ONE BY ONE TESTING APPROACH VS ALL AT ONCE
What Causes Cancer? – A genomic perspective
- As the cells divide during the lifetime of an individual, certain changes or mutations occur in the DNA
- These changes or mutations keep on accumulating in the cell and may cross the threshold limit.
- Once this threshold limit is crossed, the cell division may go haywire and result in cancer
How to treat the cancer?
- One of the approach to treat cancer is to identify the change or the mutation in the DNA which caused the cancer and then to provide an antidote for it.
- By comparing the healthy individuals with the patients, scientists have identified ~ 400 genes which go kaput in cancer. (100 oncogenes, 30 Tumour Specific Genes, several genome repair genes, chromatin remodelling genes).
- Out these 400, Significantly Mutated Genes (SMG) are 50 such genes which harbour most cancer gene alterations. These are High Confidence Drivers (HCD). It is Likely that one or more of these is altered in any cancer type
- Knowing what mutation or alteration caused the cancer can help in targeted therapy, thus reducing overall costs and improving the outcome of the therapy.
Options for Diagnosis
- List out driver mutations in a tumor type from an organ. Check for each molecular alterations one by one or the currently drug targeted ones simultaneously but in a separate experiment for each- Single gene assays.
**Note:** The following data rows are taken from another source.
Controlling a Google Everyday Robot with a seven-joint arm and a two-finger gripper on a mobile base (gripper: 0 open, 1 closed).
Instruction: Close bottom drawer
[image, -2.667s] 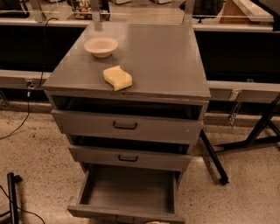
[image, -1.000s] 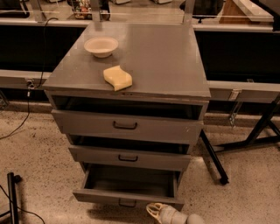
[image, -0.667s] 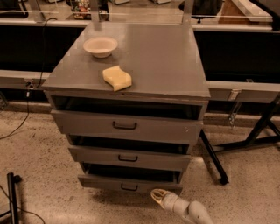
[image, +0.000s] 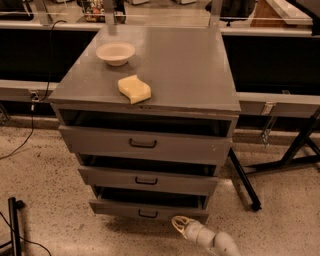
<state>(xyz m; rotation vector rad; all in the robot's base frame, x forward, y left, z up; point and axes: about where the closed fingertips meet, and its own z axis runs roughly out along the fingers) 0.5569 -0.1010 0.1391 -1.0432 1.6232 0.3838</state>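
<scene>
Since 2.7 s ago the bottom drawer (image: 117, 208) has gone from fully pulled out to nearly shut, and the gripper (image: 181, 223) has entered at the lower edge of view.

Gripper sits low over the floor (image: 45, 175), its tip just under the lower edge of the bottom drawer's front, whose handle (image: 148, 214) lies up and to the left; contact cannot be confirmed, nor whether it is released or clenched. A narrow dark gap remains above that front. Directly above, the middle drawer (image: 110, 177) and top drawer (image: 100, 142) also stand slightly ajar. Well above, the cabinet top (image: 190, 70) carries a bowl (image: 115, 53) and a yellow sponge (image: 134, 89), apart from each other. Speckled floor lies open left of the gripper as far as a black stand (image: 14, 225); up and to the right a black frame leg (image: 244, 181) slants close beside the cabinet.
</scene>
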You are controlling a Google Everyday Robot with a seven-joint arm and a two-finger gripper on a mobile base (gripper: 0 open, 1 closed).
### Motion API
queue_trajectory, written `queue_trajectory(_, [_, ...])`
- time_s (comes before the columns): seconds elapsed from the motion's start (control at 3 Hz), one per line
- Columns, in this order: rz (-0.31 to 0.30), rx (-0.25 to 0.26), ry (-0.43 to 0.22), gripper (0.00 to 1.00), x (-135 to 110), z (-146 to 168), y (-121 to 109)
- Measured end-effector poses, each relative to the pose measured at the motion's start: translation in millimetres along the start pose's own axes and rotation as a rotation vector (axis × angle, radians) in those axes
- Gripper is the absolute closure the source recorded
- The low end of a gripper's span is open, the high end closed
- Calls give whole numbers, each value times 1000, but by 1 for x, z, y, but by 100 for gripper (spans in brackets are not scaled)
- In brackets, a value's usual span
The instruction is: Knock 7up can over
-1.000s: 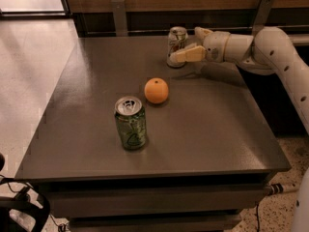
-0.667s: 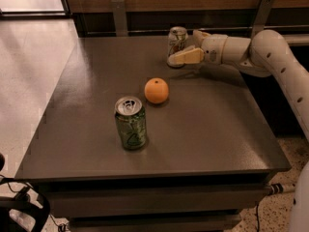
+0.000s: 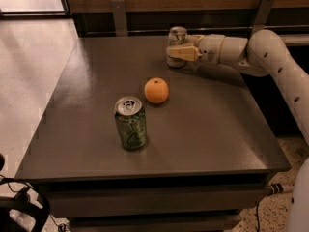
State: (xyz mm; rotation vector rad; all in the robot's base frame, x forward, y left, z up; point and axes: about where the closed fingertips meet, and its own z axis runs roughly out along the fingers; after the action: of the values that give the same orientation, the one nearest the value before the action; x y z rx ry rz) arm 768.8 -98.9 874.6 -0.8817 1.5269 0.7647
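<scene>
The 7up can [image 3: 176,36], pale silver with a silver top, stands upright near the far edge of the dark grey table [image 3: 217,129]. My gripper [image 3: 180,53] reaches in from the right on the white arm [image 3: 251,50]. It sits against the front and lower part of the can and hides that part of it.
An orange [image 3: 156,90] lies in the middle of the table. A darker all-green can [image 3: 130,123] stands upright in front of it, towards the near left. A wooden wall with metal brackets runs behind the table. Pale floor lies to the left.
My gripper has shifted slightly left, closer over the 7up can. The can still stands upright; the orange and the green can have not moved.
</scene>
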Motion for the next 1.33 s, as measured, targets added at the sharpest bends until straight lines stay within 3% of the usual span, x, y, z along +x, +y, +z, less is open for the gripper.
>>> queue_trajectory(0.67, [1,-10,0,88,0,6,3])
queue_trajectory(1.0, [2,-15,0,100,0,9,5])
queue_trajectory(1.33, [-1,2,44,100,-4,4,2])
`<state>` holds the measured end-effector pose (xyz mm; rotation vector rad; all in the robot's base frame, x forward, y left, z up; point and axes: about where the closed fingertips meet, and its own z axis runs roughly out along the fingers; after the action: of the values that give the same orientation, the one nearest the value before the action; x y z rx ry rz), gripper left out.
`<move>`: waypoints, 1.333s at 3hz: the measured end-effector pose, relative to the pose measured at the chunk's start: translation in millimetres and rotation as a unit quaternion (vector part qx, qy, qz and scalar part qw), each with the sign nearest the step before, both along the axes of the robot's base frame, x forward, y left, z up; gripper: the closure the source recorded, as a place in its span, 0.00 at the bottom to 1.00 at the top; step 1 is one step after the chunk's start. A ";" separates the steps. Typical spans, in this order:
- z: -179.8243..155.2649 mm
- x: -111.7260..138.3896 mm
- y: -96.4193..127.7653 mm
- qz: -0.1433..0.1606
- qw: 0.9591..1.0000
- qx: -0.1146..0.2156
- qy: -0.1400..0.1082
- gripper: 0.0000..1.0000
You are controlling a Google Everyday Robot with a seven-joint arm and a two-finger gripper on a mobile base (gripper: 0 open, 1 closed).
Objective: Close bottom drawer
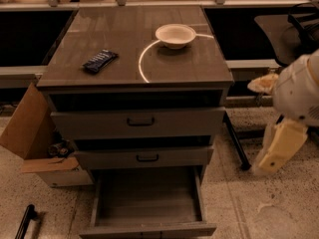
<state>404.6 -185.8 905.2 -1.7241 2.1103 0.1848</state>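
The bottom drawer (149,230) of the grey-brown cabinet (134,59) is pulled far out at the bottom of the camera view. Its long box (147,195) is empty, and its front panel is cut off by the frame's lower edge. The mid drawer (144,158) and the top drawer (137,122) stand slightly out, each with a dark pull handle. My arm, white with a cream end piece, hangs at the right, and my gripper (280,147) is beside the cabinet at mid-drawer height, clear of all drawers.
A white bowl (175,35) and a dark flat packet (99,60) lie on the cabinet top. An open cardboard box (35,143) stands at the left against the cabinet. A dark chair leg (235,142) slants down on the right. A black bar (25,221) lies on the floor at the lower left.
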 end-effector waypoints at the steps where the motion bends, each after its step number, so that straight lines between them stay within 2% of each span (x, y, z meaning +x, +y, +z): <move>1: -69.0 -33.8 35.1 0.014 0.995 0.084 0.060 0.00; 2: -90.3 -55.1 42.1 0.012 0.991 0.093 0.096 0.00; 3: -90.5 -54.9 40.9 0.012 0.991 0.090 0.095 0.00; 4: -131.6 -57.6 44.7 0.023 0.986 0.115 0.123 0.00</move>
<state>347.0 -141.1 773.6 -1.6832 2.1187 0.6577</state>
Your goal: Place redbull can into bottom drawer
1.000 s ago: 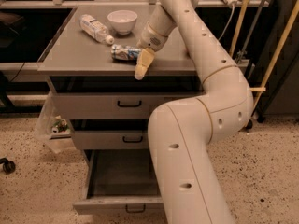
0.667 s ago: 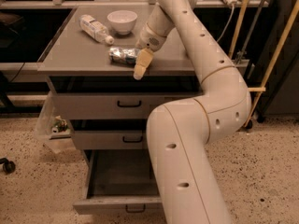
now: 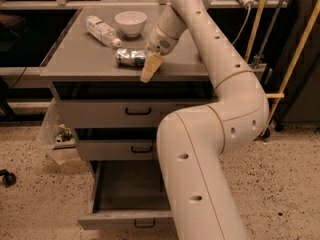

- Check out for all drivers in an organ specific cancer simultaneously by Multiplexed PCR followed by Sanger’s sequencing or multiplexed RT- PCR or Snapshot assays.
- Look for all the SMG (HCD) together using NGS.
Why Next Gen Sequencing
There are various methods to “know” these driver mutations – Sanger sequencing, Real Time PCR, Next Generation Sequencing etc.
- Sanger Sequencing – requires at least 10-20% tumor cells to be present, otherwise the mutation is “lost” in the background DNA which comes from normal tissue. Can detect neighboring mutations. Each mutation site is analyzed only once
- Real time PCR – the sensitivity is better than Sanger sequencing, but each assay is highly targeted and can detect only one mutation in most cases. Does not detect neighboring mutations
- Next gen sequencing – Highly sensitive assay, can detect mutations in samples having 5% tumor cells. Can be multiplexed, so many genes can be targeted at the same time, thus detecting many mutations in the same assay. Each DNA nucleotide is read many times (100-1000 times) which adds to the specificity of the assay
The tumor tissue which is extracted out needs to undergo multiple diagnostic assays – histopathology, IHC, molecular and cytogenetic tests. Thus the sample is a very precious sample. If subjected to multiple tests one by one the tissue becomes a limiting factor. It is thus advisable to go for all the molecular tests in one go rather than sequentially.
The percentage of tumor cells is often low. Thus a sensitive technique is required to detect these mutations in a background of wild type cellular DNA. NGS uses massively parallel sequencing wherein high degree of accuracy is achieved by sequencing the same base again and again.
The answer – why go sequentially ( for e.g. for lung cancer status of EGFR/KRAS/NRAS/ALK/PTEN etc need to be known) when you can have the answer in less time and approx. the same cost if you do a 50 Gene Cancer Panel.